In both men and women, we observed a gradual rise in age-adjusted SAF Z-scores with higher number of individuals MetS components. Compared to men without any MetS components, SAF Z-scores were significantly higher among subjects with ≥1 MetS component (p < 0.001). Men with ≥2 MetS components had significantly higher SAF Z-scores compared to men having only one MetS component (p < 0.001). No significant differences in SAF Z-scores were observed between men with two vs three MetS components as well as men with four vs five MetS components. Among women, SAF Z-scores were significantly higher among those with ≥1 MetS component compared to women without any MetS components (p < 0.001). Women with three, four or five MetS components had significantly higher SAF Z-scores compared to women with only one MetS component (p < 0.001). No differences in SAF Z-scores were found for women with two vs one MetS components as well as three vs two MetS components. Furthermore, women with either four or five MetS components had significantly higher SAF Z-scores than women with two MetS components or three MetS components (p < 0.001). In men, SAF Z-scores tended to be higher in those with one, two and three MetS components while in women SAF Z-scores were higher in three, four or five MetS components compared to men (Fig. 1).
Fig. 1

Age-adjusted SAF Z-scores increase with a higher number of MetS components. Bars reflect mean SAF Z-scores ± standard error. Men: no MetS component (n = 8999), one MetS component (n = 10,535), two MetS components (n = 6847), three MetS components (3955), four MetS components (n = 1821), five MetS components (n = 445). Women: no MetS component (n = 17,062), one MetS component (n = 14,423), two MetS components (n = 928), three MetS components (n = 3725), four MetS components (n = 1365), five MetS components (n = 277). SAF skin autofluorescence, MetS metabolic syndrome

SAF and the prevalence of the individual MetS components

Figure 2 shows the prevalence of the individual MetS components for both men and women in the total study population according to tertiles of age-adjusted SAF Z-scores. Among men, individuals in the highest SAF groups had a higher prevalence of elevated blood pressure (58%) compared to subjects in the middle (52%) and lowest SAF group (54%).
Fig. 2

Prevalence of the individual MetS components according to tertiles of age-adjusted SAF Z-scores. Bars show percentage of the metabolic syndrome components. Lowest, intermediate and highest group are based on tertiles of age-adjusted SAF Z-scores. SAF skin autofluorescence

We observed the same trend for enlarged waist circumference, impaired fasting glucose, elevated triglycerides and low HDL cholesterol (all p < 0.001).

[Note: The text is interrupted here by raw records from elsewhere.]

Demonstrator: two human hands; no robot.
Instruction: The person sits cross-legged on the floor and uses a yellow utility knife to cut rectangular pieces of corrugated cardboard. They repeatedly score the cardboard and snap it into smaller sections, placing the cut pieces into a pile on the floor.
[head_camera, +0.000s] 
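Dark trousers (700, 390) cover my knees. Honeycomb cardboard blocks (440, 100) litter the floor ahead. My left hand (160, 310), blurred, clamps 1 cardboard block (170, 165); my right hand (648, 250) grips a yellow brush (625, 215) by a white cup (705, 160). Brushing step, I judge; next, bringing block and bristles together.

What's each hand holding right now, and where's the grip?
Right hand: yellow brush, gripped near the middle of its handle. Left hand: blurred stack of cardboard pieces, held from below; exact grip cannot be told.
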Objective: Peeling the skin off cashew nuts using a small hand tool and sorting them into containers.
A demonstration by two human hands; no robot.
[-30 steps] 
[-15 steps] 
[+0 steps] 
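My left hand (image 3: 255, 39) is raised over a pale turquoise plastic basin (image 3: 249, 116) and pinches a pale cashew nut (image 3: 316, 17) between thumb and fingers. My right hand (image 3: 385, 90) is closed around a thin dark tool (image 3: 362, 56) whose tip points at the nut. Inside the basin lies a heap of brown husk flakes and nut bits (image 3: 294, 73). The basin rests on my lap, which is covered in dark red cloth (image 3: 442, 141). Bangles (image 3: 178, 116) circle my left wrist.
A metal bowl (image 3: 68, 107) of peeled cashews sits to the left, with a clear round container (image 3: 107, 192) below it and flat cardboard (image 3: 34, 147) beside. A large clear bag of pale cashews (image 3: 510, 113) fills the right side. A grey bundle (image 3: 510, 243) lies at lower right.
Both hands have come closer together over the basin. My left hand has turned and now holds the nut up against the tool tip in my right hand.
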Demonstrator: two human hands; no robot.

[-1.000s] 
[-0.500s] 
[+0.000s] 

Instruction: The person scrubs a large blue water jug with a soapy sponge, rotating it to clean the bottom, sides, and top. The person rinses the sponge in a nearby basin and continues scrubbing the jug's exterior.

In contrast to men, the most frequent MetS component in women was enlarged waist circumference (high SAF 48%, intermediate SAF 41% and lowest SAF 41%). There was a clear and significant trend among women within the highest SAF group, to be associated with higher prevalence of blood pressure, elevated triglycerides, lower HDL cholesterol levels and impaired fasting glucose (all p < 0.001).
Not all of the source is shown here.